### WHAT IS REQUIRED
Reproduce the listing below exactly, except for its pictures.

=== Begin Enclosure ===

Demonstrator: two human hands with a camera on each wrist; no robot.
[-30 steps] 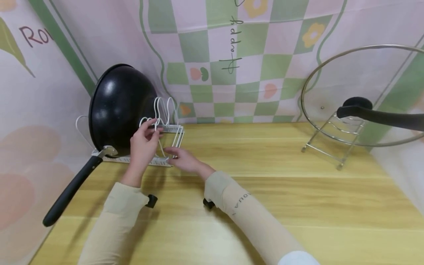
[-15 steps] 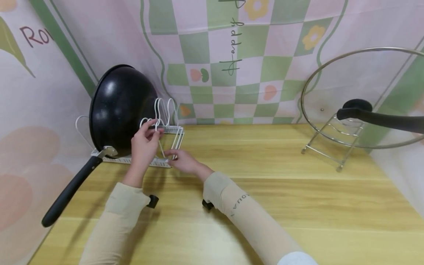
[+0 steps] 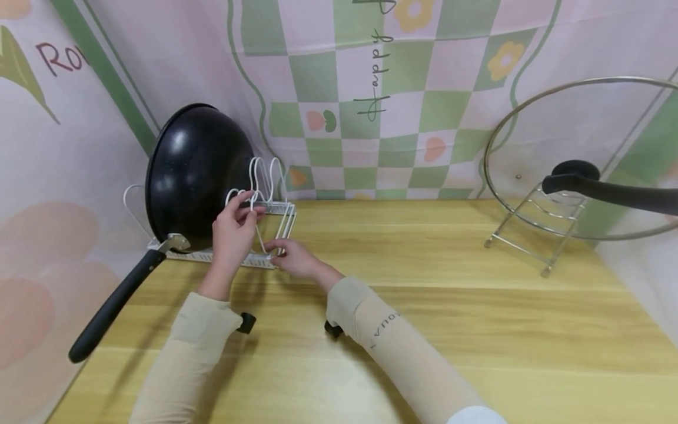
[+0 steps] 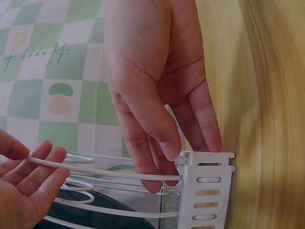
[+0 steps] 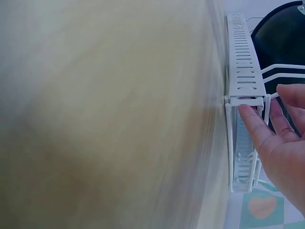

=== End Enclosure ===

### REPLY TO THE TASK
Demonstrator: two human hands with a camera on each wrist; no robot.
[-30 steps] 
[-15 steps] 
[+0 steps] 
[+0 steps] 
[+0 steps] 

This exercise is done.